Kaum Pannen, wenige Schlangen und eine Beteiligung von mehr als 60 Prozent: Der Wahlwiederholungstag, den so niemand wollte, ist überraschend gut gelaufen. Von Robert Ide

Warum die Demokratie in Berlin funktioniert
Sonnige Stimmung am Roten Rathaus. Foto: Imago/Dirk Sattler

Und das sind die guten Nachrichten nach einem Wiederholungswahltag, den so keiner wollte, aber der doch überraschend gut gelaufen ist:

+ Es gab nahezu keine Pannen und Schlangen. Berlin kann sich organisieren, wenn es muss und sich selbst ernst nimmt.

+ Es gibt kaum noch eine sichtbare Teilung im Wahlverhalten zwischen Ost und West. Eher zwischen Innenstadt und Außenbezirken.

+ Es gab trotz des Frustes über die Wiederholungswahl, die Landesregierung und generell über die von sich selbst überforderte Stadt immer noch eine Wahlbeteiligung von mehr als 60 Prozent. Die Demokratie haben die meisten Menschen nicht satt.

+ Berlin wählt die Parteien der demokratischen Mitte, auch, wenn die hier traditionell einen leichten Linksdrall hat. Wenn Wählerinnen und Wähler nach Alternativen suchen, etwa zur 22 Jahre regierenden SPD, finden sie welche. Protestpartei war diesmal die CDU.

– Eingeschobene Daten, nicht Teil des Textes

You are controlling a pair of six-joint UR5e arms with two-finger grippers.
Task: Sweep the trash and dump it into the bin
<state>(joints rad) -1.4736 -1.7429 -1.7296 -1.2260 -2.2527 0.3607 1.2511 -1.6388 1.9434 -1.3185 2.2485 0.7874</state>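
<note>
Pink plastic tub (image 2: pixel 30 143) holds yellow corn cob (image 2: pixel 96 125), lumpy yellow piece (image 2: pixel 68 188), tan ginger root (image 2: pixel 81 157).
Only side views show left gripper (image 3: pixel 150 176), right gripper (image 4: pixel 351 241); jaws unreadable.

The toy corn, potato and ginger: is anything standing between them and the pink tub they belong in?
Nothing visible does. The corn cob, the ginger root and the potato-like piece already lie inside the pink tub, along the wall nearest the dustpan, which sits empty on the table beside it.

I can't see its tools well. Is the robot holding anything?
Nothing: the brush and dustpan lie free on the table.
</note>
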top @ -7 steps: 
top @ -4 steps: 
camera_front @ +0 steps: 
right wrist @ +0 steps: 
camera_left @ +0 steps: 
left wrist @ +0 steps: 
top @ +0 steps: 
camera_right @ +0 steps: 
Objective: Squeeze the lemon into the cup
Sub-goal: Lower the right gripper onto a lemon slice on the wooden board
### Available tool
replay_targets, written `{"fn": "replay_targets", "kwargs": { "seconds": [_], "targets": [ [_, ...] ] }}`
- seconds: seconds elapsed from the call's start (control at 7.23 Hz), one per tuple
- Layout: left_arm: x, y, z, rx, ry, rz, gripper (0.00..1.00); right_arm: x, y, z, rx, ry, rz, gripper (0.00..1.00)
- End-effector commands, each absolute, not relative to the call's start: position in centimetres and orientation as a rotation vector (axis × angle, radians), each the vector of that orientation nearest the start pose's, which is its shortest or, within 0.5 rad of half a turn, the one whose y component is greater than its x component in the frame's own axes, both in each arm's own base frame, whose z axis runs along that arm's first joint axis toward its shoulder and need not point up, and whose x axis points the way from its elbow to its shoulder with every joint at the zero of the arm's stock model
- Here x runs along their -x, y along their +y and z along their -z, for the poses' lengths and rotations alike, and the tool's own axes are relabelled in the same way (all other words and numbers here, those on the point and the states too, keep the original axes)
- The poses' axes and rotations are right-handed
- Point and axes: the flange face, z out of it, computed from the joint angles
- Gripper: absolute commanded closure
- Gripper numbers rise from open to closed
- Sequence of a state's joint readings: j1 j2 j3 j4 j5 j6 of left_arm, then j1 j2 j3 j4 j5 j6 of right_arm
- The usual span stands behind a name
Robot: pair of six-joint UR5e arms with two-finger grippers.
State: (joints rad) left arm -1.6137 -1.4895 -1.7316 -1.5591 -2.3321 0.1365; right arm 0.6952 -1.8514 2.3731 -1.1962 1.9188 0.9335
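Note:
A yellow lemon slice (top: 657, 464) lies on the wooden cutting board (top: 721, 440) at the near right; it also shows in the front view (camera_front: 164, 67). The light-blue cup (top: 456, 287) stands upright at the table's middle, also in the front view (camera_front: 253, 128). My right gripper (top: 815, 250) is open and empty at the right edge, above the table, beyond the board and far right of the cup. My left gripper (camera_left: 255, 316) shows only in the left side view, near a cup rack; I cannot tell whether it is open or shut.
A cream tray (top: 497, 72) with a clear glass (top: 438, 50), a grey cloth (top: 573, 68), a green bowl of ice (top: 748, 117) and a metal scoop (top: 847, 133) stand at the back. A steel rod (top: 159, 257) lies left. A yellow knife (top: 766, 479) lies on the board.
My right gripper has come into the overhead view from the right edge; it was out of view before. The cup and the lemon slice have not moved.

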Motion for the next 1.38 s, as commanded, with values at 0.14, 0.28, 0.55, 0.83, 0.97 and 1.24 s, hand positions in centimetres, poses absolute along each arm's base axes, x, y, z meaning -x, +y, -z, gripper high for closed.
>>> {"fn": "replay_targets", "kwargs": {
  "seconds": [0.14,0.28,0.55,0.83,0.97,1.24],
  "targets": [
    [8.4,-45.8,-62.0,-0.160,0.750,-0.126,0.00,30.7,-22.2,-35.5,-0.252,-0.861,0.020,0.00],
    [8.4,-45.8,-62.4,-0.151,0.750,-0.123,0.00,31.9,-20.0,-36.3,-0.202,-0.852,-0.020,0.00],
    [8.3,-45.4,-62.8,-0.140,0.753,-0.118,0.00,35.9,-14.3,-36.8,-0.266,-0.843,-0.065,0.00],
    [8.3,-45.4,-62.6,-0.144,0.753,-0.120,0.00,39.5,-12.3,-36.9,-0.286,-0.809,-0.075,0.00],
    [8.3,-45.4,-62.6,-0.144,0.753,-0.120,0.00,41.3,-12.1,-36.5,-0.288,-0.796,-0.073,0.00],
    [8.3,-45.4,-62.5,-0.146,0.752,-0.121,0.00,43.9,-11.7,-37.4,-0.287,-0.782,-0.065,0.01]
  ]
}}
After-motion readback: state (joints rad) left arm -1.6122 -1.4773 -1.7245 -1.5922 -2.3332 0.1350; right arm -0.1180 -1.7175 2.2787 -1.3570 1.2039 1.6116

+ Jede Stimme war gewichtig und wird anerkannt. Trotz des historisch hauchdünnen Rückstandes von nur 105 Stimmen auf die SPD fechten die Grünen das Rennen um Platz zwei nicht an. Die Hürden einer Neuauszählung wären auch hoch. Die Legitimität dieser Wahl ist es bereits.

Radikale Parteien konnten von den Krisen im angeblichen „Wutwinter“ nicht profitieren. Die Populisten von der AfD verfehlten ihr Ziel der Zweistelligkeit, die Querdenker-Partei „Die Basis“ kam trotz massiver Werbung auf nur 0,6 Prozent, die rechtsextreme NPD auf 0,1 Prozent.

+ Der Wahlkampf war bei allen Unterschieden fair geführt, persönliche Angriffe der führenden Köpfe untereinander gab es trotz harter Themen und des knappen Rennens nicht. Vielleicht ein guter Vorlauf für die schwierige Regierungsfindung.Die Demokratie in Berlin funktioniert. Was will man eigentlich mehr?